A judge in the Ural Mountains city of Chelyabinsk has banned the Oscar-winning documentary film “Mr. Nobody Against Putin” from being distributed in Russia after prosecutors argued that it negatively portrays the country, the exiled news outlet Mediazona reported Thursday.
The Central District Court upheld a request from the state prosecutor’s office to have the film removed from three online video platforms, including those operated by VKontakte and Yandex, “in the interests of an indefinite number of persons.”
Prosecutors argued that the film gives a negative portrayal of the Russian government and the full-scale invasion of Ukraine.
They also argued that “Mr. Nobody Against Putin” shows extremist and terrorist symbols, including the pro-peace white-blue-white flag that Russia’s Supreme Court banned.

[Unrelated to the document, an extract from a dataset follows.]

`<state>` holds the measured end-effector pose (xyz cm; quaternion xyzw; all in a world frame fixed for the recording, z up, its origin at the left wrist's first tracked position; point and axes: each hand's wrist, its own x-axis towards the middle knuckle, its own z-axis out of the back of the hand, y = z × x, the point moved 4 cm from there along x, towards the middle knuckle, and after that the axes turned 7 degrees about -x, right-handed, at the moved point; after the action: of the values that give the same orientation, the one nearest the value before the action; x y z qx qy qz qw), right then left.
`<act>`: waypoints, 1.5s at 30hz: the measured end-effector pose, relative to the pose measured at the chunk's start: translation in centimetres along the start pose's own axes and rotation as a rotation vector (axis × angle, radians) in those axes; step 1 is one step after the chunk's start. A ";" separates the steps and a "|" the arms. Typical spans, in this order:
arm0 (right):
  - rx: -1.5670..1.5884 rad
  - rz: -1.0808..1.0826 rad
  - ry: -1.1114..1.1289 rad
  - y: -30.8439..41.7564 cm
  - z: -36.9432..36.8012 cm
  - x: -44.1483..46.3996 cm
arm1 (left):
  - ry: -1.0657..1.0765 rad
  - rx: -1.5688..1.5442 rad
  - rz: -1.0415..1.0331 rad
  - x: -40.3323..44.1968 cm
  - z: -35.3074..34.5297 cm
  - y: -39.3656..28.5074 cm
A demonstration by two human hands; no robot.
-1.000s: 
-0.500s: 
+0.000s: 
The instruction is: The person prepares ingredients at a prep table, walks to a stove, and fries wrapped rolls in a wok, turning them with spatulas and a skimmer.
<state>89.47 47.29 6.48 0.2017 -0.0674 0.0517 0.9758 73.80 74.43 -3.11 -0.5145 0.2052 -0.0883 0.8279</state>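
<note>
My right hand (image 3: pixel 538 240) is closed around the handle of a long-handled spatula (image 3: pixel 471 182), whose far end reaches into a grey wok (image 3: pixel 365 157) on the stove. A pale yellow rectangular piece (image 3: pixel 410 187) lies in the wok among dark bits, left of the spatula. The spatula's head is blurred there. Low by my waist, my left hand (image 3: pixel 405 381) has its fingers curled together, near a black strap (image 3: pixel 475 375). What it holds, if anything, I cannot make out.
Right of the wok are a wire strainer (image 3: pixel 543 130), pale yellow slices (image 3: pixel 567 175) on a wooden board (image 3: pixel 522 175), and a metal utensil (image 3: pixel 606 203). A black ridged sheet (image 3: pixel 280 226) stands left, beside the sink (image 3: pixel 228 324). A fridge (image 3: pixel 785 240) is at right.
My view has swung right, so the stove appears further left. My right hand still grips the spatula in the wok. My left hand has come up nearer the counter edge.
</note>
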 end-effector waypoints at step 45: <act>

In addition, prosecutors said the film’s co-director, Pavel Talankin, had shot footage of children without receiving the consent of their parents to allow it to be featured in the documentary.
Russia’s presidential human rights council used the same argument last week when it said it had asked the Academy that awards the Oscars and the UN cultural agency UNESCO to launch an investigation into the film’s production.
The Kremlin said it had not seen “Mr. Nobody Against Putin” and has not commented on its Oscar win.
The documentary, which shows Talankin witnessing the indoctrination of schoolchildren into Russia’s state ideology after the 2022 invasion of Ukraine, took home best documentary feature at the 2026 Academy Awards.
Talankin secretly preserved footage he filmed while working at the school in the Chelyabinsk region town of Karabash before leaving Russia in 2024.
His co-director, American filmmaker David Borenstein, said he sought to frame the footage around broader themes of free speech and indoctrination.